Honeywell UOP opens new manufacturing facility in Zhangjiagang, China
Honeywell UOP business has expanded its presence in China with the opening of its new facility at Zhangjiagang City in Jiangsu Province, Shanghai, to support coal-to-plastics technology
The new facility is designed to produce materials that converts methanol from coal into feedstocks for making plastics, and is scheduled to begin operations next year and help China in meeting the growing demand of plastic.
It will be producing catalysts for Honeywell UOP's Advanced Methanol-to-Olefins (MTO) process technology.
Honeywell UOP's MTO process converts methanol produced from coal or natural gas into olefins ethylene and propylene, which are core chemicals in plastic manufacturing.
Catalysts are crucial in MTO process, which converts methanol into olefins.
Honeywell's performance materials and technologies business group president and CEO Rajeev Gautam said: "MTO is an innovative, proven technology that enables countries that are rich in coal, but which have had to import petroleum, such as China, to make plastics.
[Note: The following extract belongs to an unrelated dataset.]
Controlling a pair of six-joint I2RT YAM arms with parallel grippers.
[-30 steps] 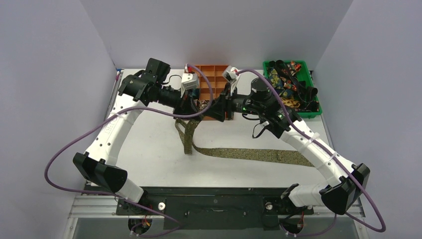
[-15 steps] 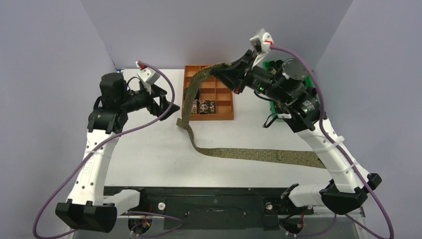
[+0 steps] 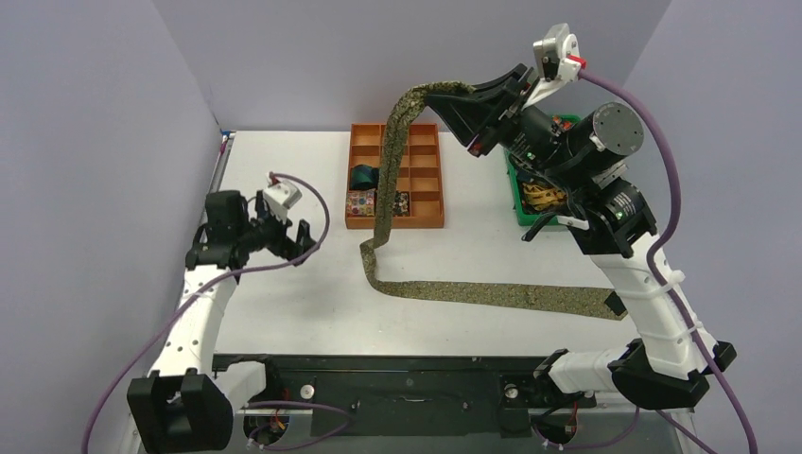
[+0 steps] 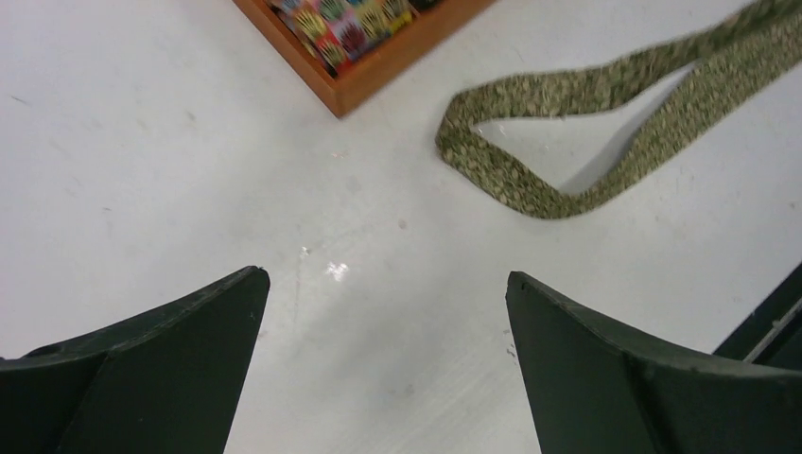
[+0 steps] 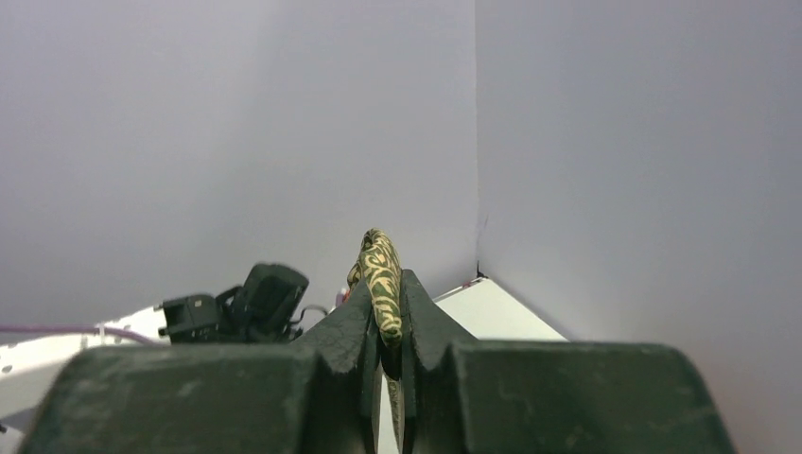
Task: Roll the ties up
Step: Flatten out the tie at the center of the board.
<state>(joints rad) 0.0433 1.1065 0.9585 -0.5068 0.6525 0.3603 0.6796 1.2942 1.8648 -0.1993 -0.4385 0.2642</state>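
My right claw clamps the long olive-gold speckled fabric tie aloft, tail near the white table's right edge. My left claw gapes.

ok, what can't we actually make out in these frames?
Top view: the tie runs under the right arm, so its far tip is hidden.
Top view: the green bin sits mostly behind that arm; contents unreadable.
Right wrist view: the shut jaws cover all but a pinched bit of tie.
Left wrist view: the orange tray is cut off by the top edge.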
"Honeywell UOP has licensed eight MTO units in China in just the last three years, and this new facility will allow us for the first time to fully manufacture MTO catalysts in China for our Chinese customers."
Wison Clean Energy Company became the first company in 2011 to license the Honeywell UOP MTO process, and was followed by seven other companies. Luxi Chemical Group is the latest company to license Honeywell's UOP MTO process.
Honeywell UOP president and CEO Rebecca Liebert said: "The Zhangjiagang facility makes it possible for Chinese manufacturers to meet the growing demand for petrochemicals with Honeywell UOP technology.
"In addition, the operations use local raw materials to support economic development in Jiangsu Province, and also incorporate zero-discharge wastewater treatment."
To tap the global demand for ethylene and propylene, both growing at 4% to 5% every year, China is expected to invest more than $100bn in coal-to-chemicals technology by 2020, which would reduce its dependence on oil imports required for manufacturing plastic resins, films and fibres.